Start of Block

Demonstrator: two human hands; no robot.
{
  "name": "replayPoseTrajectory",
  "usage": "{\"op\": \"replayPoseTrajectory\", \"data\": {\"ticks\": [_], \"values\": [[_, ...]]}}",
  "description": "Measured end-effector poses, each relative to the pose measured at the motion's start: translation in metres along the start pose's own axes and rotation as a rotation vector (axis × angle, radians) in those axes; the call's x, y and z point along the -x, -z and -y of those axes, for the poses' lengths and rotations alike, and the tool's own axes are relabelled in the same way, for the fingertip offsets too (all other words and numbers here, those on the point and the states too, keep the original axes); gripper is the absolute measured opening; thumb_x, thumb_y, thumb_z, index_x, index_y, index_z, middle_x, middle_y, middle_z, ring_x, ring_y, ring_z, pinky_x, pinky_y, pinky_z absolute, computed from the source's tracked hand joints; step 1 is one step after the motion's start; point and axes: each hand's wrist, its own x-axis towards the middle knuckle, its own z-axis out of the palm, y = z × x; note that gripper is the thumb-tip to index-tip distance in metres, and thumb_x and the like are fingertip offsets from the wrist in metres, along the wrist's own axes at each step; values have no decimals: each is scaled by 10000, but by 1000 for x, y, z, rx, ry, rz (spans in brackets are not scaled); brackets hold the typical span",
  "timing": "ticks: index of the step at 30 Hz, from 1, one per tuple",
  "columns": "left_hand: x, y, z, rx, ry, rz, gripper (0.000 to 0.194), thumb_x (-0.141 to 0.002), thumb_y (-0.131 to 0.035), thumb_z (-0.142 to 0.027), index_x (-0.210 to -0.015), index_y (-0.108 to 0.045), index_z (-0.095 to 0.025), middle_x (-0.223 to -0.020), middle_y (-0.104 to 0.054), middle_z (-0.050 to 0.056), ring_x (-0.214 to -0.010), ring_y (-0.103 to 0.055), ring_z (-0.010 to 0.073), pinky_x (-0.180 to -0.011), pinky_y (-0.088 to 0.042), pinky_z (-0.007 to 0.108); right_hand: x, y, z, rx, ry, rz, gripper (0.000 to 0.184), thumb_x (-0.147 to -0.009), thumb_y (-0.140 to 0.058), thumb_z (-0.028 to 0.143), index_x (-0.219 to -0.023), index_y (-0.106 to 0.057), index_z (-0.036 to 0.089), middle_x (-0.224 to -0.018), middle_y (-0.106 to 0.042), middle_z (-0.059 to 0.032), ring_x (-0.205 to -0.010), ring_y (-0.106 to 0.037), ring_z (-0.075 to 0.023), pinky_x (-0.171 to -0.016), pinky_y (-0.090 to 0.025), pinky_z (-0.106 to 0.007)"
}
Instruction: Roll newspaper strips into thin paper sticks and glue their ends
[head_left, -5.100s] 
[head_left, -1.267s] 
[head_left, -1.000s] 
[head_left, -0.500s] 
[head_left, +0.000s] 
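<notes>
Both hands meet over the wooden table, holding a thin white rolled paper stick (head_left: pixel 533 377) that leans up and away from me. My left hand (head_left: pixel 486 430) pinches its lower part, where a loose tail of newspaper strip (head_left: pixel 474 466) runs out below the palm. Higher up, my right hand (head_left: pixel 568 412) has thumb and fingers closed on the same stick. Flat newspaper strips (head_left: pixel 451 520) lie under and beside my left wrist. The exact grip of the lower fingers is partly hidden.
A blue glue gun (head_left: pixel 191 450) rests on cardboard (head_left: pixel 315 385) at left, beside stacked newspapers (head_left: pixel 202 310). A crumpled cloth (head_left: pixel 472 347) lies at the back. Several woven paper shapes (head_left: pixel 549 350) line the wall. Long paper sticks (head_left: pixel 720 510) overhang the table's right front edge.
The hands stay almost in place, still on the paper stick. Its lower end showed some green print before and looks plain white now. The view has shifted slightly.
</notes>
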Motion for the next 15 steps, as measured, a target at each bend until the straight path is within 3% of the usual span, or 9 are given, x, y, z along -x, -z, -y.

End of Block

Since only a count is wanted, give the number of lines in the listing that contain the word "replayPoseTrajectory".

§ Result of this task
2